Category Archives: Cities

Free Sleezy D

Last Saturday, Crystal and I took one of the dogs for a walk around the neighborhood. As we rounded University and Main–well, more or less, because of construction–I consulted my iPhone to get the correct address. That way, as we passed the unassuming green house, I could point at it and say, “That’s the house that was raided because of the Twitter thing.”

Yep. It’s making national news, and it happened just a few blocks away from where I live, just a few doors down from a vacant lot where once Youlandice Simmons lived.

It’s an ill-omened block, apparently.

If you’re not up on the news, here are some relevant links:

Fake Peoria mayor Twitter account prompts real raid of West Bluff house

THE POLICE RAIDED MY FRIEND’S HOUSE OVER A PARODY TWITTER ACCOUNT

Luciano: Controversy snowballs around Mayor Ardis’ response to Twitter parody

The search warrant, plus an inventory of what was seized in the raid

In particular, pay attention to the Luciano column, because he was actually able to get Mayor Ardis to comment on the record. And, from where I’m sitting, it doesn’t look very good.

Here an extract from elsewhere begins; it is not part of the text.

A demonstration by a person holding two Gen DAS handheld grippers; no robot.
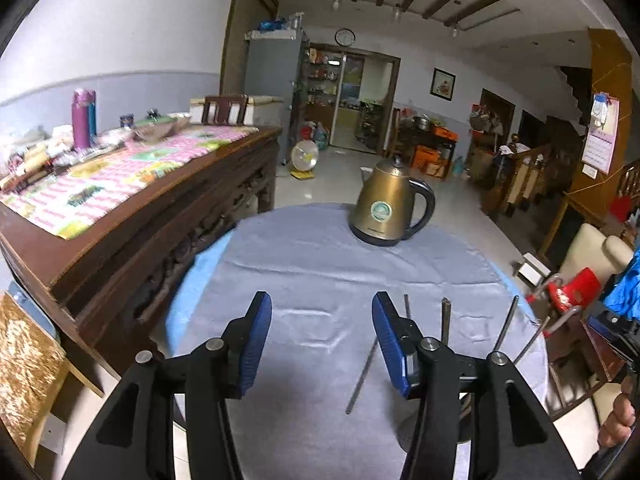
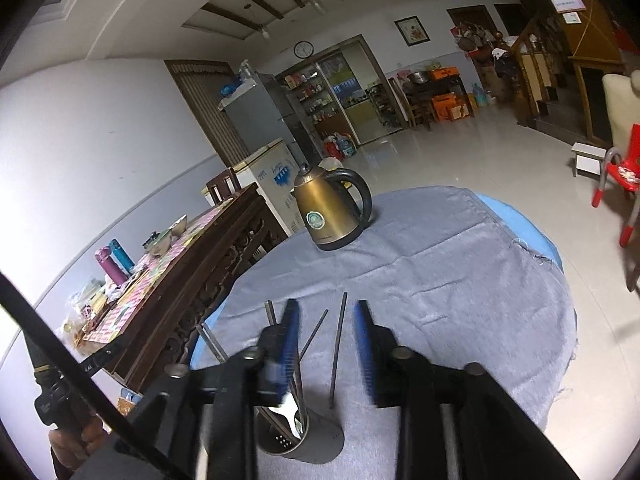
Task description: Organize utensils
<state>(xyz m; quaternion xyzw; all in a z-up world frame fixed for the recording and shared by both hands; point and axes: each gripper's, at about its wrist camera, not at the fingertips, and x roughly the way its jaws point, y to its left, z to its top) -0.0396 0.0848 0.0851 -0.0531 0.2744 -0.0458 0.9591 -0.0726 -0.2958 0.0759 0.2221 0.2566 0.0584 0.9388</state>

Mayor Ardis talked a lot about how the content of this Twitter account–with 50 followers at its height, remember!–was “vile” and unprintable in the local news. He talked about the effect on his family. He called out the perpetrator to reveal his name. But he failed to speak to the one thing that is actually on everyone’s mind:

By what right can you do this?

Put yourself in the shoes of the occupants of 1220 N. University (aka the “Stately Wayne Manor”). You answer a knock at the door to find police yelling at you, forcing themselves into your home, searching through your private spaces, and taking some of your most expensive stuff. But that’s not all. For some, police showed up at their workplaces to arrest them. For Jake Elliott, one result of this mayhem is that the job he’s had for twelve years is now in jeopardy. (Source)

Lives have been shattered over this. The sanctity of someone’s home has been violated. Peace of mind has been exploded. Or, to put it another way, their right to be secure in their persons, houses, papers, and effects was violated.

And essentially, the only defense Mayor Ardis makes is that he didn’t like what they were saying.

That’s not good enough. As a public official, Mayor Ardis is limited in how he is allowed to respond to such issues. That’s pretty much the point of the First Amendment. Admittedly, most Americans appeal to the First Amendment to argue that they can say whatever they want without repercussion, a belief that XKCD recently skewered. But the First Amendment does mean that citizens are free to engage in speech about their government without repercussion.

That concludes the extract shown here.